Lombok quakes not necessarily leading to a big bang

The Mount Rinjani crater in Lombok, Indonesia.
The Mount Rinjani crater in Lombok, Indonesia. Credit: Monash University

In recent weeks, the volcanic island of Lombok, in Indonesia, has been battered by a series of powerful earthquakes, each greater than M6 and each located deep beneath Lombok’s volcanic complex. The very presence of the volcano naturally leads to public concerns that these earthquakes are in some way related and we could expect an eruption to follow.

Lombok, a popular tourist destination for many Australians, shot to worldwide attention when two devastating quakes killed nearly 500 people (the first M6.4 on 29 July and the second almost M7 on 5 August). Pictures were seen on Australian media of clearly distressed Aussies queuing at the airport to get out as quickly as possible.

The reality on the ground, however, was far worse, with reports of more than 350,000 people displaced by the quakes. On 19 August, two more large earthquakes rocked the island, the first M6.3 and the second even larger at M6.9.

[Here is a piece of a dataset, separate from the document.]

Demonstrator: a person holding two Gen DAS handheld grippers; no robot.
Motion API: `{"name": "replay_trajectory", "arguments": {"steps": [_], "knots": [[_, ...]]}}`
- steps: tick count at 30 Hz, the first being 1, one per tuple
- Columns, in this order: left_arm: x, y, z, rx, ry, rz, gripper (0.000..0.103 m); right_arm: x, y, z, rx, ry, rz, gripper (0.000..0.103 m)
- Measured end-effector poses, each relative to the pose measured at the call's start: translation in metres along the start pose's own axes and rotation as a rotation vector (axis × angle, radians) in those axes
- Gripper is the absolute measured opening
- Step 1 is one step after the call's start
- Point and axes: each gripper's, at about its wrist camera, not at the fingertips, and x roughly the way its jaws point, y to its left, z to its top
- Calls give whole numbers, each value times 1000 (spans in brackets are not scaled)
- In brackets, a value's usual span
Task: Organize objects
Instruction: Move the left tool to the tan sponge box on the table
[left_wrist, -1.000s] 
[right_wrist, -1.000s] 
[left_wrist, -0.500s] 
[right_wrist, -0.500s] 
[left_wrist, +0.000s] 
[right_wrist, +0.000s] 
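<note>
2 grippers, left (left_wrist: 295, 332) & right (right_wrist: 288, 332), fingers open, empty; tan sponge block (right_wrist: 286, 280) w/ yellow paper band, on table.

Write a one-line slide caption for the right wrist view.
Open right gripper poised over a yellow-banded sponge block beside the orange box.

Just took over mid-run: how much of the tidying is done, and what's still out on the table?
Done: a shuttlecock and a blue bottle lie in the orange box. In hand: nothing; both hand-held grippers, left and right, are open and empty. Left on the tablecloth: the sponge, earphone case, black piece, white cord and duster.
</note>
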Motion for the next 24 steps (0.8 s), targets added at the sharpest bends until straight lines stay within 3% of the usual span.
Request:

For those who live through earthquakes, the greatest anxieties often come from the long, drawn-out period of aftershocks that follow the main event. Many Indonesians have been living in makeshift shelters, uncertain of whether their homes are structurally stable, and painfully aware that fresh, damaging quakes happen any moment.

In the ring of fire

Lombok is perhaps not as well-known as its western neighbour, Bali, but remains a beautiful destination of choice. This island, like many of the Indonesian archipelago, lies on the infamous ring of fire. Just south of Lombok, tectonic plates are colliding at some of the fastest rates in the world (greater than 7cm per year), in a process known as subduction, where one plate slides under the other deep into the mantle. It’s the stresses from subduction that causes many earthquakes to occur, and it’s the heating up of the subducting plate and subsequent melting that leads to many volcanoes on the overlying plate.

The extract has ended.